Palm Beach Hummels
For all who love Hummels!
This site is dedicated to the art and life of Sister Maria Innocentia Hummel.
This main page contains a biography of her short life with some illustrations.
Clicking on the Menu will take you to pages with many of her creations, some up for sale on other online sites.
Enjoy!
Sister Hummel was a warm and caring, child loving woman with artistic talent. Born in Massing in Bavaria, Germany. Berta Hummel, one of the six children of Adolf and Victoria Hummel, living above her father's dry goods store. As a child Berta showed creative talent and developed a reputation in the village as the local artist. She was a cheerful, active girl, who loved the outdoors and winter sports. Her father encouraged her artistic talents, and at age 12, enrolled her in a boarding school of the Sisters of Loreto in Simbach am Inn, about 30 kilometres away. Berta Hummel continued to grow in her abilities, and after graduation in 1927, she enrolled in the prestigious Academy of Applied Arts in Munich, where her talent and skills developed.
Sister Hummel was a devout Catholic and instead of the standard student housing, chose to live in a Catholic residence run by religious sisters. While living there, she made friends with two members of the Congregation of the Franciscan Sisters of Siessen in Bad Saulgau who were also studying at the Academy. The religious congregation focused on teaching, and gave great emphasis to the role of art in education. After Berta graduated in 1931 with top honors, she chose to follow a religious calling that she had felt for some time. She applied to enter that congregation and was admitted in April 1931 as a postulant. Berta made one final visit to her family home in late May, spending two weeks with them. On 22 August, she was admitted as a novice and received the religious habit of the congregation and the religious name of Sister Maria Innocentia.

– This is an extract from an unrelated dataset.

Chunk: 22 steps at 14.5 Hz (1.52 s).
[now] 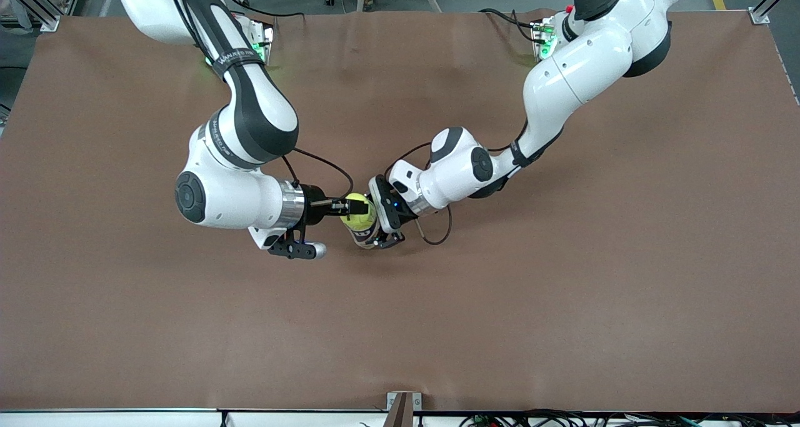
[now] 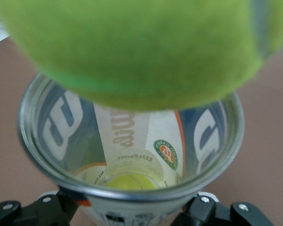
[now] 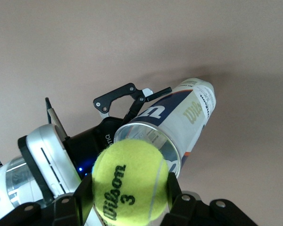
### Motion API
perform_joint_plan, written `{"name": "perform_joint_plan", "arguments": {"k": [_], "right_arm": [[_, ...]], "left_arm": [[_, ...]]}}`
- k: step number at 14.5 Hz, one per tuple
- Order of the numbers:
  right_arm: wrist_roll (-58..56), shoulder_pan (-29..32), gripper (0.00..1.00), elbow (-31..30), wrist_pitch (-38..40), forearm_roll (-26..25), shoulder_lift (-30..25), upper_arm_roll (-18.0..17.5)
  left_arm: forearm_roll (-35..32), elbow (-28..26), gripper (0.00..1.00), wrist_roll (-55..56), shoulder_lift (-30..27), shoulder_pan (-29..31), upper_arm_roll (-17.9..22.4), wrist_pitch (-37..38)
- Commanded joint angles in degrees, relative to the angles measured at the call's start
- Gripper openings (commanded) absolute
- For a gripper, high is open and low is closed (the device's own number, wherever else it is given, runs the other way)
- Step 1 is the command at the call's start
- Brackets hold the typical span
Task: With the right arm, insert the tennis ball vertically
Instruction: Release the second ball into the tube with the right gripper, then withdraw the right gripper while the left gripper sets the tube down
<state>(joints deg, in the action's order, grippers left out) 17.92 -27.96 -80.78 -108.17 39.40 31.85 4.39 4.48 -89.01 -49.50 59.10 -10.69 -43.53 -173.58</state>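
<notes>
A yellow-green Wilson tennis ball [image 1: 360, 212] is gripped in my right gripper [image 1: 351, 209], whose black fingers [image 3: 172, 190] press on both its sides [image 3: 129, 183]. The ball hangs right over the open mouth of a clear Wilson ball can [image 1: 367, 237]. The can stands upright on the brown table and is held by my left gripper [image 1: 386, 239], shut around its wall near the rim [image 2: 132, 194]. In the left wrist view the held ball [image 2: 141, 47] fills the top, and another ball [image 2: 131, 181] lies at the can's bottom. The can [image 3: 181, 117] also shows in the right wrist view.
The brown table [image 1: 562, 289] stretches wide around the can. Black cables [image 1: 437, 230] loop off the left wrist beside the can. A small metal bracket [image 1: 403, 402] sits at the table edge nearest the front camera.
</notes>
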Motion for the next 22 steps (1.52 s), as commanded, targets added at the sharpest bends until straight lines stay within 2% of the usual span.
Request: {"name": "perform_joint_plan", "arguments": {"k": [1,2,3,8,10,12,13,15,18,20,22], "right_arm": [[0.28,-0.25,0.52,-1.93,0.07,0.42,-0.83,0.36],[0.45,-0.25,0.67,-2.02,0.07,0.33,-0.83,0.36],[0.45,-0.25,0.98,-2.02,-0.02,0.33,-0.83,0.36],[0.45,0.01,1.0,-1.67,0.07,0.24,-1.09,0.71],[0.36,1.06,1.0,-1.49,1.98,-0.54,-1.62,1.84],[0.28,1.77,1.0,0.69,6.98,-4.13,-2.75,7.19],[-0.07,1.85,1.0,2.01,9.62,-7.11,-3.28,11.04],[-0.34,1.85,1.0,4.47,13.41,-14.13,-4.42,16.77],[-2.44,1.85,1.0,5.8,14.39,-24.34,-6.88,21.35],[-7.17,1.94,1.0,5.98,14.39,-27.69,-8.99,23.55],[-12.36,1.94,1.0,5.98,14.74,-28.15,-10.05,26.88]], "left_arm": [[1.05,-0.11,0.87,-1.03,0.31,0.32,-0.86,-0.7],[1.05,-0.11,0.87,-1.03,0.4,0.23,-0.86,-0.7],[1.05,-0.11,0.87,-1.03,0.4,0.23,-0.86,-0.7],[1.05,-0.11,0.89,-1.03,0.4,0.23,-0.86,-0.7],[1.05,-0.11,0.89,-1.03,0.4,0.23,-0.86,-0.7],[1.05,-0.11,0.9,-1.03,0.31,0.23,-0.86,-0.62],[1.05,-0.37,1.0,-1.03,0.31,0.32,-0.86,-0.53],[1.23,-0.98,1.0,-0.95,0.31,0.49,-0.86,-0.44],[1.23,-3.61,1.0,-0.68,-0.39,2.42,-0.86,1.39],[1.23,-4.32,1.0,-0.42,-1.97,4.7,-0.86,7.34],[1.23,-4.24,1.0,0.54,-4.68,7.25,-0.86,17.0]]}}
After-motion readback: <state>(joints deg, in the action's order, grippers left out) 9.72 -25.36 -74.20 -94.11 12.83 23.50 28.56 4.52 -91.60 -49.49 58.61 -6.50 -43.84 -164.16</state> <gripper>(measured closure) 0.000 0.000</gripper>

After completing her novitiate year, Sister Hummel was assigned to teach art in a nearby school run by the convent. Though her days were busy teaching, Sister Hummel spent her spare time painting pictures of children. The sisters were impressed with her art and sent copies to Emil Fink Verlag, a publishing house in Stuttgart which specialized in religious art. Sister Hummel reluctantly agreed. The company decided to release copies of the works in postcard form, which were popular in the early 20th century. In 1934, it also published a collection of her drawings, titled Das Hummel-Buch, with poetic text by the Austrian writer Margarete Seemann.

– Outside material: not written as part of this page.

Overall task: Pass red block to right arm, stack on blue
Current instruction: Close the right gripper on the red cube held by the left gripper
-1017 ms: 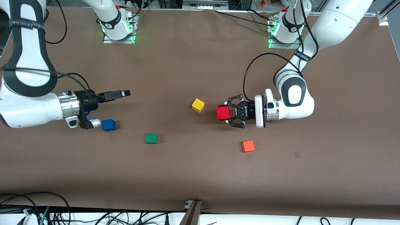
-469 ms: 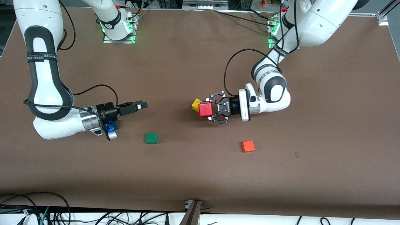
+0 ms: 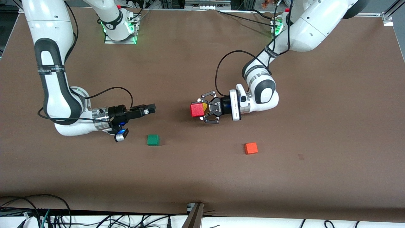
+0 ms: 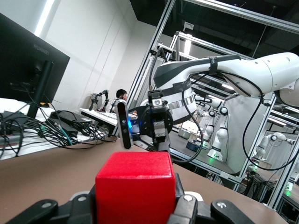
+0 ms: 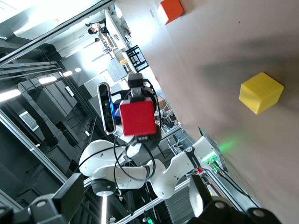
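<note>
My left gripper (image 3: 198, 110), a black claw, is shut on the red block (image 3: 196, 110) and holds it above the table's middle, over the yellow cube. In the left wrist view the red block (image 4: 135, 186) fills the space between the jaws. My right gripper (image 3: 151, 108) is open and empty. It lies level above the table and points at the red block across a gap. The right wrist view shows its fingers (image 5: 70, 193) wide apart, with the red block (image 5: 137, 118) straight ahead. The blue cube is hidden under the right arm's wrist.
A green cube (image 3: 153, 140) lies nearer the front camera than my right gripper. An orange cube (image 3: 251, 148) lies nearer the camera than my left gripper. The yellow cube (image 5: 261, 92) sits on the table, mostly hidden in the front view.
My left arm has carried the red block toward the right arm's end, to over the yellow cube. My right gripper has moved toward the middle, and its wrist now covers the blue cube.
</note>
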You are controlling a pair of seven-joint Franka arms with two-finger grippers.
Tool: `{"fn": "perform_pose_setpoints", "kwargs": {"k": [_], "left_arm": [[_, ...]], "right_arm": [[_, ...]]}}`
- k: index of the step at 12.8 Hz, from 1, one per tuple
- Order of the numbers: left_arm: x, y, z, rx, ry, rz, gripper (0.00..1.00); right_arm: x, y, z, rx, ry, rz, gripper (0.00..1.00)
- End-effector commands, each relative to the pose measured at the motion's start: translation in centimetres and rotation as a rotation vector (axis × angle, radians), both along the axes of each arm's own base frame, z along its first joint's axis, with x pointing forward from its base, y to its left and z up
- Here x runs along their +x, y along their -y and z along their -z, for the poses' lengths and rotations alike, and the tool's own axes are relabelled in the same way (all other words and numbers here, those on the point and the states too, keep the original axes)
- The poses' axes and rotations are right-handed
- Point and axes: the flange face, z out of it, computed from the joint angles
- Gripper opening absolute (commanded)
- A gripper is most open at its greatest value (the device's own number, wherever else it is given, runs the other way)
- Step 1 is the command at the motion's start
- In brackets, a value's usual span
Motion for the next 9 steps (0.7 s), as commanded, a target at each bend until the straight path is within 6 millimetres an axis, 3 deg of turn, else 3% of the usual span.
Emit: {"fn": "perform_pose_setpoints", "kwargs": {"k": [1,5,9], "left_arm": [[0.8,2.1,0.2,-0.040,0.017,-0.026,0.02],[0.0,4.4,-0.3,-0.072,-0.002,-0.033,0.02],[0.2,4.7,0.0,-0.079,-0.005,-0.037,0.03]], "right_arm": [[-0.2,-1.7,0.3,0.012,0.069,0.029,1.00],[-0.3,-4.7,0.6,-0.007,0.096,0.061,1.00],[-0.5,-6.6,0.7,-0.029,0.109,0.077,1.00]]}}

Soon afterward, Franz Goebel, the owner of a porcelain company who was looking for a new line of artwork happened to see some of these postcards in a shop in Munich. Goebel approached the Convent and Sister Hummel with his idea to adapt the designs into three-demensional porceline figurines. Sister Hummel agreed, mostly for its saving the employment of many workers, and the convent granted him sole rights to make figurines based on her art. Interest in the figurines increased after they were displayed in 1935 at the Leipzig Trade Fair, a major international trade show.
In 1937, two events in Sister Hummel's life were to mark her future. On 30 August, she made her final profession as a permanent member of the Congregation. Also, she had released a painting titled "The Volunteers". This work drew the enduring hatred of Adolf Hitler, who attacked the art denouncing the depiction of German children with "hydrocephalic heads". Although the Nazi authorities allowed Hummel to work, they banned the distribution of her art in Germany. One Nazi magazine, the SA Man (issue of 23 March 1937), wrote of her work:
"There is no place in the ranks of German artists for the likes of her. No, the 'beloved Fatherland' cannot remain calm when Germany's youth are portrayed as brainless sissies."
Significantly, Sister Hummel also drew sketches that contained the Star of David, a dangerous theme in those times. She portrayed angels in gowns covered with slightly skewed six-pointed stars. Sister Hummel also designed a series of Old and New Testament symbols for the Convent chapel in 1938-39. She symbolized the juncture of the two Testaments by designing a cross with a menorah before it.
In 1940, the Nazi government closed all religious schools, including those of Siessen. Later that year, it seized the convent itself, forcing most of the community to leave. Out of a community of some 250 sisters, the 40 sisters who were allowed to remain were confined to a small section of the convent, living there without heat and without any means to support themselves. Sister Hummel returned to her family at this time but within three months, she so missed community life that she asked to be allowed to return. The Superior, Mother Augustine, O.S.F., allowed her to do so. Sister Hummel was given a small cell which served as both sleeping quarters and her studio. The Nazis took half of the money generated by her work, but the remaining funds were the main source of income of the sisters there. Food was scarce and it was very cold in the winter. Mother Augustine later wrote of that period, "What we suffered was indescribable."
Sister Hummel was diagnosed with tuberculosis in 1944 and was sent twice to a sanatorium in Isny im Allgau. She returned to the convent after five months, just before the region was liberated by the Free French Forces. Sadly she did not recover. Sister Maria Innocentia Hummel died on 6 November 1946, aged 37. She was buried in the Convent cemetery.